§ **WORK REQUEST**: Reproduce exactly the opening lines of the listing, stopping after the line that contains "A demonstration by" and including it.
◇ ◇ ◇ ◇ ◇
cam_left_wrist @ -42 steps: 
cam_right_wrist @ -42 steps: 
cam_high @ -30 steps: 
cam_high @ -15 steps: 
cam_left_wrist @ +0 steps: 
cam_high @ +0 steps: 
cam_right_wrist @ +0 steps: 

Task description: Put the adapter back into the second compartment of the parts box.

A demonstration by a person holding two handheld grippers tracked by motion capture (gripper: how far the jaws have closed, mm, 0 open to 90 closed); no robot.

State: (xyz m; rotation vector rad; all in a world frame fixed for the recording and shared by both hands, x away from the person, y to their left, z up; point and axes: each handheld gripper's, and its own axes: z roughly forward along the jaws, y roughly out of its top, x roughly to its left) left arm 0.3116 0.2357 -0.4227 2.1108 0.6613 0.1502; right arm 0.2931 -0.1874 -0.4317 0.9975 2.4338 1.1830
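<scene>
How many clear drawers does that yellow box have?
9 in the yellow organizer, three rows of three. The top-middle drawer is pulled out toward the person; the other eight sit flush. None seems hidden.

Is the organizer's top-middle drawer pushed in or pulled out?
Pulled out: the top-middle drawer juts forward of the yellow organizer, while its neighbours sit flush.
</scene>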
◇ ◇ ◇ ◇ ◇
§ **SOLUTION**:
cam_left_wrist @ -42 steps: 
cam_right_wrist @ -42 steps: 
cam_high @ -30 steps: 
cam_high @ -15 steps: 
cam_left_wrist @ +0 steps: 
cam_high @ +0 steps: 
cam_right_wrist @ +0 steps: 

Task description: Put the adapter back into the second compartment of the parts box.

A demonstration by a person holding two handheld grippers tracked by motion capture (gripper: how far the jaws have closed, mm, 0 open to 90 closed); no robot.

Whatever the exercise asked has now been answered.